Follow-up attendance (one or both times) was associated with fewer days of injecting drugs in the last month (median 14 vs. 27 days; p = 0.030) and fewer injections of cocaine (13% vs. 30%; p = 0.063), but none of the other characteristics identified for compliance above to a substantial extent (see Table 26). More participants were followed up in London (83%) and Wrexham (63%) than in Glasgow (55%) and York (43%) (see Table 26), which may in part be linked to factors associated with higher injecting frequencies in Glasgow and York. In addition, at the 1-month follow-up, two female participants in London were in hospital; one male participant was in prison in Wrexham; and in Glasgow, three female and three male participants were in residential rehabilitation, one male participant was in prison and one male participant was in hospital. As these participants were not contactable, it was not possible to conduct follow-up interviews.

Outcome measures

Outcome measures that were collected from participants at baseline and at the end of the intervention and 1 month post intervention are summarised by randomised allocation in Table 27 (total) and Tables 28 and 29 (by gender).

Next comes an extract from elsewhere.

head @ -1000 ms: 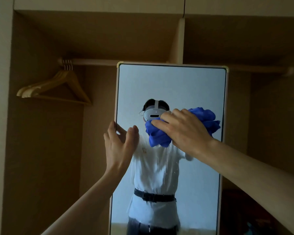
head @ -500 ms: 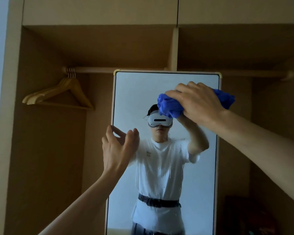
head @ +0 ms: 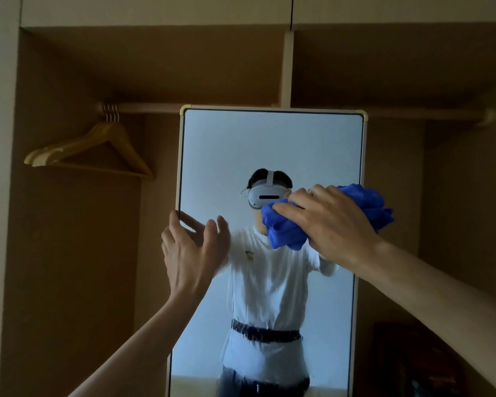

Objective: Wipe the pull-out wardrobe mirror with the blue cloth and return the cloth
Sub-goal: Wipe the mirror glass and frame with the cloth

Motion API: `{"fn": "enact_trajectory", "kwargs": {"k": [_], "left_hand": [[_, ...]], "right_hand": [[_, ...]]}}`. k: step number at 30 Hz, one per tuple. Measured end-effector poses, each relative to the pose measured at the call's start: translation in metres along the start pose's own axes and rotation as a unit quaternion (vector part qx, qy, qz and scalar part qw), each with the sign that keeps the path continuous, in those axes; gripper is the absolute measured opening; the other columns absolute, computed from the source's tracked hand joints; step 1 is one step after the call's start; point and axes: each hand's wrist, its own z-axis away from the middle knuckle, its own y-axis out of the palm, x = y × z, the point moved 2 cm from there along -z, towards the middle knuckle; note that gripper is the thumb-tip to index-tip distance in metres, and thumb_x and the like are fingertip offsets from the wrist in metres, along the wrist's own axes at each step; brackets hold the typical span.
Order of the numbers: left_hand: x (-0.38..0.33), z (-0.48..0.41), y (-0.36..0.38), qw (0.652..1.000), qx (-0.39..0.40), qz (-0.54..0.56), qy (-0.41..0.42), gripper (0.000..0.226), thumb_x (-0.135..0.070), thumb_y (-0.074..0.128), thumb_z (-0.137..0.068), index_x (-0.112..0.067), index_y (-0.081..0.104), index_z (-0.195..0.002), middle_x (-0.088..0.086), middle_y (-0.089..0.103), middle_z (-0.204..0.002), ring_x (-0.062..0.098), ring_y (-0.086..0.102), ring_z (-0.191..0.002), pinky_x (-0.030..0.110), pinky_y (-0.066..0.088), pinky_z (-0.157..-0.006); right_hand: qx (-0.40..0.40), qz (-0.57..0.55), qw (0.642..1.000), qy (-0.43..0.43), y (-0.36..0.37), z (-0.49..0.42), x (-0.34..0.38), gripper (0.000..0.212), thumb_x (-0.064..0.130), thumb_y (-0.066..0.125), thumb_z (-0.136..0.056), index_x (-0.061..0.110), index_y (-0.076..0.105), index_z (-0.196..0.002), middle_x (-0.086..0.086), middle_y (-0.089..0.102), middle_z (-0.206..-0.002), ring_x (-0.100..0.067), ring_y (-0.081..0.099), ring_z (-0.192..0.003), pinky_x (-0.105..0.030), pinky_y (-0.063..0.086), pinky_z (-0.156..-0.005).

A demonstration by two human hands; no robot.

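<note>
The tall pull-out mirror (head: 269, 144) stands upright in front of the open wardrobe, framed in pale trim. It reflects a person in a white shirt. My right hand (head: 327, 222) grips a bunched blue cloth (head: 284, 230) and presses it against the glass at mid height, near the right edge. My left hand (head: 192, 253) holds the mirror's left edge, thumb behind the frame and fingers lying on the glass. Wet streaks show on the lower glass.
Wooden hangers (head: 98, 150) hang from the rail (head: 143, 108) at the upper left inside the wardrobe. A vertical divider (head: 286, 70) stands behind the mirror's top. A dark object (head: 418, 362) sits low at the right.
My right hand swept the cloth up to the mirror's top and has come back down to mid height. My left hand has kept its hold on the left edge.
</note>
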Motion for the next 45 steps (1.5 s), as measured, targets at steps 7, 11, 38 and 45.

Following advice from the DMEC, outcomes were further grouped by compliance [i.e. participants who attended at least one intervention session compared with those who attended none (Table 30)]. See Outcome measures for a full description of the derivation and interpretation of each outcome.

In addition to the summary statistics, outcomes were analysed by longitudinal regression analysis, predicting each outcome from treatment arm and follow-up point (and their interaction), the outcome at baseline, gender and recruitment site. Estimated group differences and CIs from these analyses are presented in Table 31. Following advice from the DMEC, both ITT and per-protocol analyses (by attendance of at least one intervention session) were conducted with both 95% and 80% CIs.

The summary of group differences for each outcome (see Table 31) is based on longitudinal regression analyses, adjusting for gender, recruitment site and the outcome in question at baseline. See Outcome measures for a full description of each outcome. Analyses revealed improved (fewer) injecting risk practices, improved self-efficacy, better HCV and HBV transmission knowledge and greater use of withdrawal prevention techniques in the intervention arm. This was true at both follow-up time points and both analyses for randomised groups and groups based on attendance of the intervention. Little change for any group was seen for HIV transmission knowledge.

A number of results appeared counterintuitive. Participants in the randomised intervention group engaged in a greater number of sexual risk behaviours at both follow-up time points, although group differences were reduced to minimal in the attendance-based analysis. Motivation to change both to protect the participant themselves and to protect others was greater for control arm participants/participants who did not attend any interventions. This outcome was highly skewed, with most participants indicated being highly motivated. There is no explanation for this high motivation, and this could potentially be a result of these participants hoping to be randomly allocated to the intervention group.

Sample sizes were too small to investigate possible interactions with baseline characteristics and outcomes (e.g. whether or not score changes can only be seen in a subset of the participant population). A larger pilot might have revealed meaningful trends for such subgroups.

All outcome measures were reviewed with regard to the number of missing items that contribute to each outcome (Table 32). Overall, data completeness was very high across all questionnaire responses, and most items were only missing sporadically. Notable exceptions were items 4 and 6 of the sexual risk behaviours. Both of these are questions relating to a casual sexual partner rather than a regular one, which may not have been applicable to some participants, although the question does ask to answer the question hypothetically if not applicable.